Ferroptose et transplantation : une piste prometteuse pour améliorer les greffons
Améliorer la qualité des organes destinés à la transplantation constitue un défi majeur en médecine moderne. Une étude internationale publiée dans Cell met en lumière le rôle d’un mécanisme encore peu connu : la ferroptose. Parmi les auteurs figure Nicholas Gilbo, médecin au département de chirurgie et transplantation du CHU de Liège et chercheur au CREDEC (GIGA).
La ferroptose, un mécanisme clé encore méconnu
La ferroptose est une forme particulière de mort cellulaire, différente des mécanismes plus connus comme l’apoptose. Elle est liée à une accumulation de fer et à une dégradation des lipides dans les membranes cellulaires, entraînant des dommages irréversibles.
Dans le contexte de la transplantation, ce phénomène pourrait jouer un rôle déterminant. Lorsqu’un organe est prélevé puis transplanté, il subit un stress important, notamment un manque d’oxygène suivi d’une reperfusion, qui favorise ce type de dégradation cellulaire.
« La ferroptose représente un mécanisme clé pour comprendre pourquoi certains organes se détériorent avant même d’être greffés », explique Nicholas Gilbo.
Un levier pour améliorer la qualité des organes
L’étude montre que mieux comprendre et contrôler la ferroptose pourrait permettre de préserver la qualité des greffons.

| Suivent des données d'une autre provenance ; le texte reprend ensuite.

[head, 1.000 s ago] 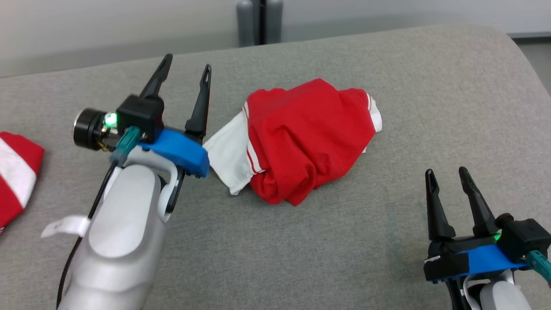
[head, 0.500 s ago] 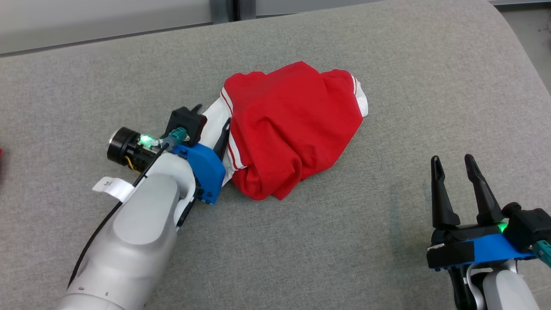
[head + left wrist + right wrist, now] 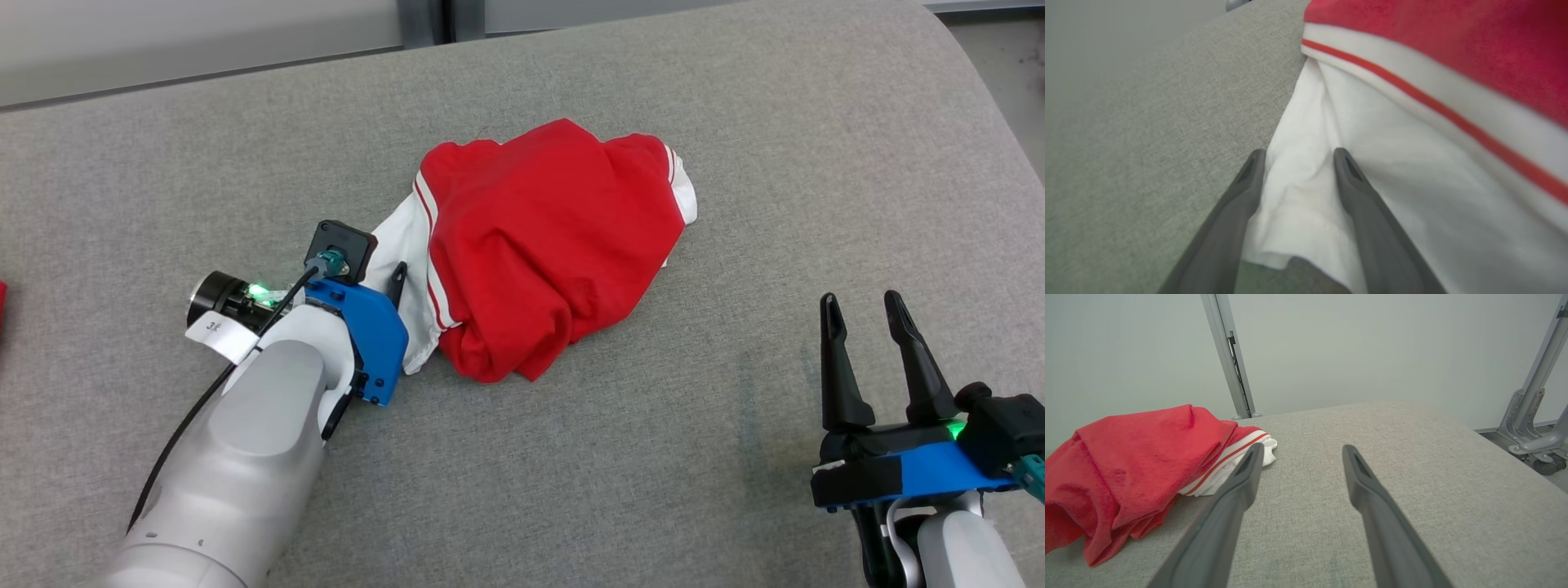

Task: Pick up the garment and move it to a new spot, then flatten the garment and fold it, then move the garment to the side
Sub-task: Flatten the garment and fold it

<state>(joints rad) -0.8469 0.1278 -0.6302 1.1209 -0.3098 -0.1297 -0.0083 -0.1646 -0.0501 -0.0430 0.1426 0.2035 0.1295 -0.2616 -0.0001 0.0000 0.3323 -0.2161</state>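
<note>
Red garment (image 3: 555,245) awaits the pick-up: left pincer (image 3: 1298,153), released, straddles its white edge and probably should clench next; right pincer (image 3: 1302,448) is released too.

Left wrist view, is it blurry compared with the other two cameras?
Left wrist view: the red and white garment is soft and out of focus up close, its stripe smeared, the left gripper fuzzy too; head view: sharp, evenly lit, soft shadow under the garment; right wrist view: crisp, no glare.
</note>
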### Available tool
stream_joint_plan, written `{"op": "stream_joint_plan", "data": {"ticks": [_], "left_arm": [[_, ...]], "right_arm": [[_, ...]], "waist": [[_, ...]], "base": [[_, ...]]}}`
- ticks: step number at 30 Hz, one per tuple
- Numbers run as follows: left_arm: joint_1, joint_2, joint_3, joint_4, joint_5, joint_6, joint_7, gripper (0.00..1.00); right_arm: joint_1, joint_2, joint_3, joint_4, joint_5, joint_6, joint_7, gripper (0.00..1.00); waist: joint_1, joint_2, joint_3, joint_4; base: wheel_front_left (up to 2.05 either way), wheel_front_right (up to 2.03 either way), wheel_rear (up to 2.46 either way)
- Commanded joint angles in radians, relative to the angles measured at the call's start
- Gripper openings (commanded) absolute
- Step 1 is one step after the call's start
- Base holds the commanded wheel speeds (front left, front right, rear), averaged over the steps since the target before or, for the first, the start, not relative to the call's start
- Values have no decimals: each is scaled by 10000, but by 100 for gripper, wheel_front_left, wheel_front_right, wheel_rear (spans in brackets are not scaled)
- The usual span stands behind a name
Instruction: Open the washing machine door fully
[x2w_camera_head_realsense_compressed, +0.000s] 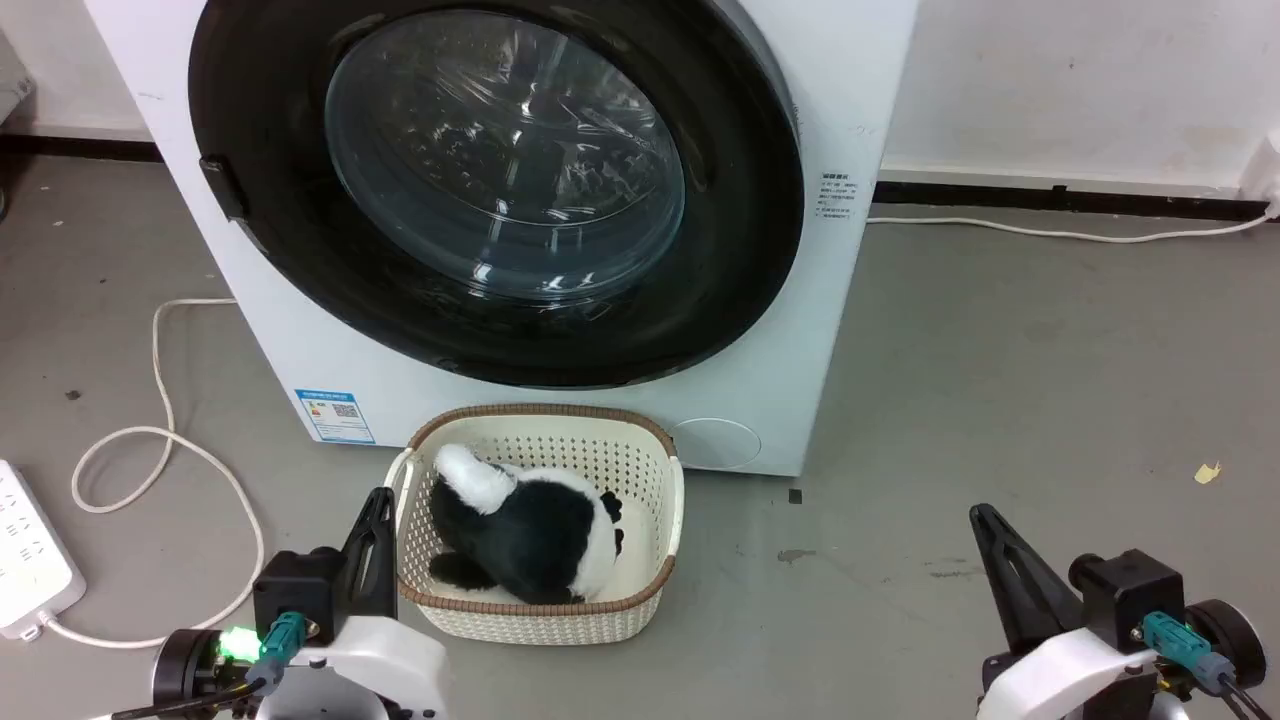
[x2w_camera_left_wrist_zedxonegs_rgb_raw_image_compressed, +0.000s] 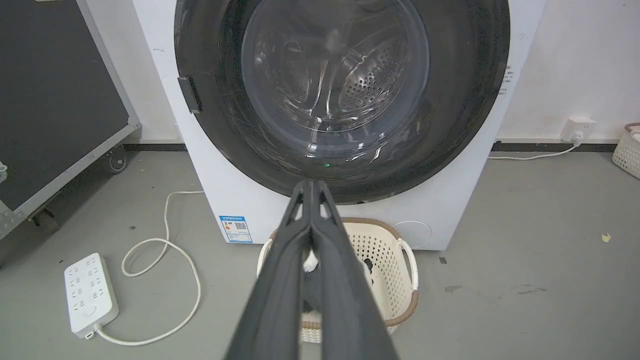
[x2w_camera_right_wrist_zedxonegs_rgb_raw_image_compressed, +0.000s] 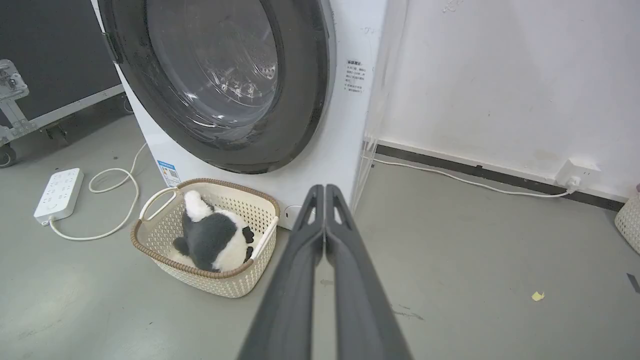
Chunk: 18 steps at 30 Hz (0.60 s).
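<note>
- The washing machine door (x2w_camera_head_realsense_compressed: 500, 180) is shut, flush against the front of the washing machine (x2w_camera_head_realsense_compressed: 860, 90) at the far side. Its latch tab (x2w_camera_head_realsense_compressed: 222, 186) sits on the door's left edge.
- A basket (x2w_camera_head_realsense_compressed: 668, 490) holding a black-and-white plush toy (x2w_camera_head_realsense_compressed: 530, 530) stands on the floor just in front of the machine, below the door's lower edge.
- To the left, a white cable (x2w_camera_head_realsense_compressed: 160, 440) loops to a power strip (x2w_camera_head_realsense_compressed: 30, 560).
- Right of the basket, open grey floor (x2w_camera_head_realsense_compressed: 1000, 380) runs to the wall.
- The left gripper (x2w_camera_head_realsense_compressed: 378, 500) sits low at near left, just beside the basket's left rim, fingers pressed together and pointing toward the door.
- The right gripper (x2w_camera_head_realsense_compressed: 982, 515) sits low at near right, fingers pressed together on nothing, well apart from the machine.
</note>
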Motion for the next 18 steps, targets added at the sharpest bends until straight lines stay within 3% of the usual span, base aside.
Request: {"op": "stream_joint_plan", "data": {"ticks": [1, 18], "left_arm": [[144, 3, -16, -39, 89, 24, 3, 0], [144, 3, -16, -39, 89, 24, 3, 0]], "right_arm": [[-118, 40, -7, -47, -76, -13, 5, 0], [-118, 40, -7, -47, -76, -13, 5, 0]], "waist": [[0, -1, 0, 0], [0, -1, 0, 0]], "base": [[0, 0, 0], [0, 0, 0]]}}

En limitant ces processus de dégradation, il serait possible de rendre utilisables des organes aujourd’hui considérés comme trop fragiles.
Cela ouvre des perspectives concrètes : optimiser la conservation des organes, améliorer leur fonctionnement après transplantation et potentiellement augmenter le nombre de greffes réalisables.
« L’enjeu est d’intervenir au bon moment, sur les bons mécanismes, pour protéger l’organe avant qu’il ne soit transplanté », souligne Nicholas Gilbo.
Un modèle expérimental au service de multiples recherches
Au cœur de ces travaux se trouve un modèle porcin de perfusion hépatique particulièrement performant, qui reproduit de manière fidèle les conditions de la transplantation humaine. Au-delà de cette étude, ce modèle se distingue par sa grande polyvalence.
Il peut en effet être mobilisé dans de nombreux domaines de recherche : onco-hépatologie, hépatologie générale, toxicologie et pharmacodynamie, mais aussi tests de thérapies innovantes comme les cellules souches ou les cellules CAR-T. Il ouvre également la voie à des études sur le métabolisme ou sur les interactions entre le foie et des agents pathogènes.
Cette versatilité en fait un outil de choix pour développer de nouvelles collaborations, en rassemblant chercheurs fondamentaux et cliniciens autour de problématiques communes.
De la recherche fondamentale à l’application clinique
Cette avancée illustre parfaitement le lien étroit entre recherche fondamentale et pratique clinique. Grâce à l’implication d’un chirurgien-transplanteur comme Nicholas Gilbo, les découvertes biologiques peuvent être directement mises en perspective avec les besoins du terrain.
Au sein du CHU de Liège et du GIGA, cette approche intégrée permet de faire émerger des solutions concrètes pour les patients en attente de greffe.
Un enjeu majeur pour l’avenir des transplantations
Face à la pénurie d’organes, chaque avancée est cruciale. En ciblant la ferroptose, les chercheurs proposent une nouvelle stratégie pour améliorer la survie et la performance des greffons.
À terme, ces travaux pourraient transformer la manière dont les organes sont préparés et sélectionnés, en intégrant davantage les mécanismes biologiques qui conditionnent leur viabilité.